Interesting recent research from Meta going in what I would call the opposite direction from an interpretability standpoint: https://arxiv.org/abs/2412.09871

Rather than splitting based on a predefined list you can check with a text editor, BLTs use a neural net to tokenize. So it will be pretty hard to debug.

This is a cool paper!

Basically, prior to feeding text to the tokenizer people have split the text on whitespaces. But whitespaces aren't exactly meaningful separators. By getting rid of this restriction as the tokenizer is 'learning', some of the tokens end up being 'by the way' or 'in the the long run.' The researchers find that this makes the model much more efficient.
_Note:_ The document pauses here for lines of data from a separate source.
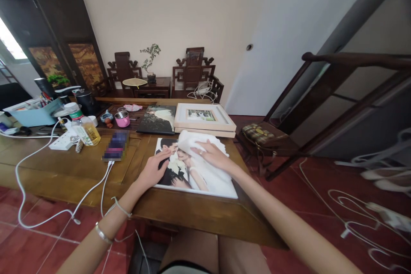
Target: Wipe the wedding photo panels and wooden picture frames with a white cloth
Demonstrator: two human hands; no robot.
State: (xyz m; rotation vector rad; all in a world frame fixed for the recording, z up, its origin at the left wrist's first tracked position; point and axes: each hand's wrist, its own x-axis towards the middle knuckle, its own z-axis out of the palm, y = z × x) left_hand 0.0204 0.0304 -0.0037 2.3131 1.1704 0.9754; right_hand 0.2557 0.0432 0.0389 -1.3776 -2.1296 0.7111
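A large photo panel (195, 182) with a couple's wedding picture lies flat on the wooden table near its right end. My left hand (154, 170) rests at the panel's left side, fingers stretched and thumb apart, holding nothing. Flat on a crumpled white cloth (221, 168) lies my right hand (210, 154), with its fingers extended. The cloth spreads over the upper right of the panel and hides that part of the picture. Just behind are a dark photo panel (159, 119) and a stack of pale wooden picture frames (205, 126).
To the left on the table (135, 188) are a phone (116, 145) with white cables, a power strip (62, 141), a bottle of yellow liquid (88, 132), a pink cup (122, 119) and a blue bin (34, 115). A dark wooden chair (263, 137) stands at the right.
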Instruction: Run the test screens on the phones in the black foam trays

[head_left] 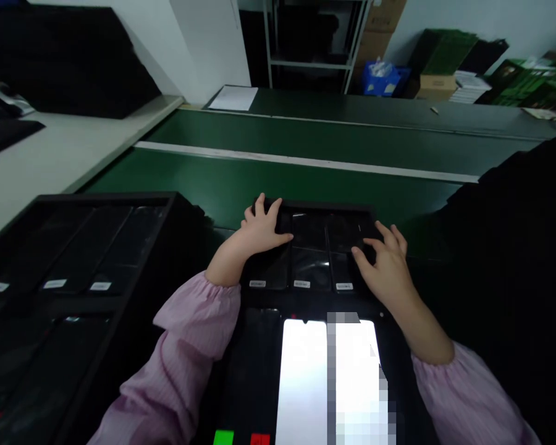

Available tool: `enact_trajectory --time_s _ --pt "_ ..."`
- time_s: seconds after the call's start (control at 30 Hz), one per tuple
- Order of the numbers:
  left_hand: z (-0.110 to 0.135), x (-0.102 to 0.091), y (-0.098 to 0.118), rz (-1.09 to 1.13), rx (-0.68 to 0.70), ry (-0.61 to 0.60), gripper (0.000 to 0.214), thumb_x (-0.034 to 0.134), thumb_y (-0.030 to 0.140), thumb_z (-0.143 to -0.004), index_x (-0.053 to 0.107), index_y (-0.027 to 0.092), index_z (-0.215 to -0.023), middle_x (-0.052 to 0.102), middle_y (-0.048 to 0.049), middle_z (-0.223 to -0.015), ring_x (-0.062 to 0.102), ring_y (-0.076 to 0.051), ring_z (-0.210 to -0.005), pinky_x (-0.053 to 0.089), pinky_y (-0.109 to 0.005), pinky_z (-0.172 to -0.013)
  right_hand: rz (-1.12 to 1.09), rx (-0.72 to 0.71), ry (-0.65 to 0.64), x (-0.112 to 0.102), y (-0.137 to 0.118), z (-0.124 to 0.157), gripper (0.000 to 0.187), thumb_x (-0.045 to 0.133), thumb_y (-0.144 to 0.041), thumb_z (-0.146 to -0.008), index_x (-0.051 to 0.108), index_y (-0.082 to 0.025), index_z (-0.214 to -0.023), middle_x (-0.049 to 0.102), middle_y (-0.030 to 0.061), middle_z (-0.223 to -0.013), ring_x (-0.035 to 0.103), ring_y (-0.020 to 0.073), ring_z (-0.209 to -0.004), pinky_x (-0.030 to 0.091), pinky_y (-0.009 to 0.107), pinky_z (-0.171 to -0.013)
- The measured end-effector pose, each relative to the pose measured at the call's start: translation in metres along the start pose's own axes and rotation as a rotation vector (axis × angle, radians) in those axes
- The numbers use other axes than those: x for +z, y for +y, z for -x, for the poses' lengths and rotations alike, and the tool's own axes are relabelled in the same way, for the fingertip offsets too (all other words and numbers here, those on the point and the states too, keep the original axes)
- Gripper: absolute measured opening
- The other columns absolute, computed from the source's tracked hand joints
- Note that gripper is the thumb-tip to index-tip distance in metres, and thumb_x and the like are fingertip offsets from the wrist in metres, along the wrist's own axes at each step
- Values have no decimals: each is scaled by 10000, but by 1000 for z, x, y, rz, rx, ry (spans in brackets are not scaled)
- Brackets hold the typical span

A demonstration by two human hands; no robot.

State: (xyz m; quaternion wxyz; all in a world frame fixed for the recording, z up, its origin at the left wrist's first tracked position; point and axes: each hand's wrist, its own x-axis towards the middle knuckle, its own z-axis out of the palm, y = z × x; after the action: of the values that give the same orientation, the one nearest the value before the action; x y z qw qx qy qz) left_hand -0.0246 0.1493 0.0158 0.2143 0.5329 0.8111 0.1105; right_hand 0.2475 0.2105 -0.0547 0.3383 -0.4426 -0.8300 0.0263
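A black tray (306, 301) stands in front of me, with dark phones (310, 262) side by side in its far row. Each phone in that row carries a small white label at its near end. In the near row, one phone (303, 383) shows a bright white screen, and beside it another lit screen is partly pixelated. My left hand (263, 228) grips the tray's far left corner, fingers over the rim and thumb stretched inward above a phone. At the right rim, my right hand (387, 262) is closed loosely around the wall, thumb inside.
Left of the tray is a second, taller black tray (167, 247) of phones. Behind runs a green work surface (306, 139) with a pale strip. A white table (92, 139) adjoins at left. Shelving, a blue bin (380, 79) and boxes stand at the back. Something black fills the right side.
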Motion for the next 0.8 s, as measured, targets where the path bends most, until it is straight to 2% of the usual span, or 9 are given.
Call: enact_trajectory --time_s 0.13,0.23,0.4,0.5,0.67,0.8 --pt "-15 -7 -8 -64 8 -73 1076 773 559 -770 274 301 -1687 95 -197 -1797 280 -623 -1545 350 -729 -1197 -46 -54 5 -3 -11 1 443 534 -527 -1024 746 -143 -958 662 247 -1371 453 455 -1470 461 753 -1141" --pt "-28 -9 -12 -102 2 -107 1110 784 577 -739 257 350 -1689 112 -172 -1799 322 -652 -1506 328 -773 -1181 -101 -91 -23 -8 -15 0 359 563 -472 -1029 733 -159 -985 668 223 -1379 432 447 -1492 461 750 -1145" --pt "-40 -7 -22 -143 26 -107 1084 760 601 -763 236 387 -1687 140 -151 -1791 341 -621 -1509 351 -741 -1183 -16 -74 -58 -14 -7 -4 388 542 -470 -1045 770 -158 -1010 664 208 -1392 464 452 -1465 466 747 -1145" --pt "-39 -4 -25 -143 31 -84 1091 766 608 -763 235 383 -1689 133 -142 -1793 308 -608 -1531 339 -728 -1202 42 -97 -102 -14 0 -19 375 585 -494 -1019 776 -170 -1023 640 201 -1427 458 465 -1466 464 743 -1150" --pt "-36 -4 -22 -137 39 -69 1066 774 564 -779 249 373 -1688 152 -151 -1788 358 -597 -1508 337 -733 -1204 -5 -237 -242 -4 -1 -59 332 572 -383 -1025 769 -157 -1167 579 178 -1530 394 454 -1523 422 719 -1204" --pt "-35 -4 -19 -152 9 -89 1065 757 559 -804 222 344 -1700 125 -161 -1792 314 -594 -1536 313 -709 -1232 31 -157 -360 10 -5 -80 357 586 -416 -1024 814 -164 -1135 504 155 -1622 306 520 -1557 367 798 -1193"
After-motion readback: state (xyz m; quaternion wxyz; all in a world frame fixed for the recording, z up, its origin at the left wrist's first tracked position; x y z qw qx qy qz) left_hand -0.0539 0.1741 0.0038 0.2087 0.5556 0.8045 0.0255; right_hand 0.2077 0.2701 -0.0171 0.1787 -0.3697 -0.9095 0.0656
This can also be done within the tokenization framework, see our work here: https://arxiv.org/abs/2504.00178

How does this differ from SuperBPE, which seems to pursue a similar goal? https://arxiv.org/abs/2503.13423

Looks like parallel invention. (I’m not associated with the paper or its authors.)

In SuperBPE, a fixed number of tokens are learned, and then the constraints of pretokenization are removed entirely, and then the remainder of the target vocab size is learned.

In Boundless BPE, no schedule must be chosen, because there is not any point at which the constraints of pretokenization are removed entirely. Instead, at any point in the learning process, merges between adjacent pretokens are permitted if the pretokens are each represented by a single token. There are some additional details about how the authors incorporate Picky BPE, which I will not try to repeat because I would probably get them wrong.

Yes, they were concurrent work. (Co-author of BoundlessBPE here). A sibling comment describes the main differences. Our paper motivates why superwords can lead to such a big improvement, by overcoming a limit that pre-tokenization imposes on current tokenization methods. The SuperBPE paper has a wonderful set of downstream evaluation runs. So if you're interested in either, they are quite complimentary papers.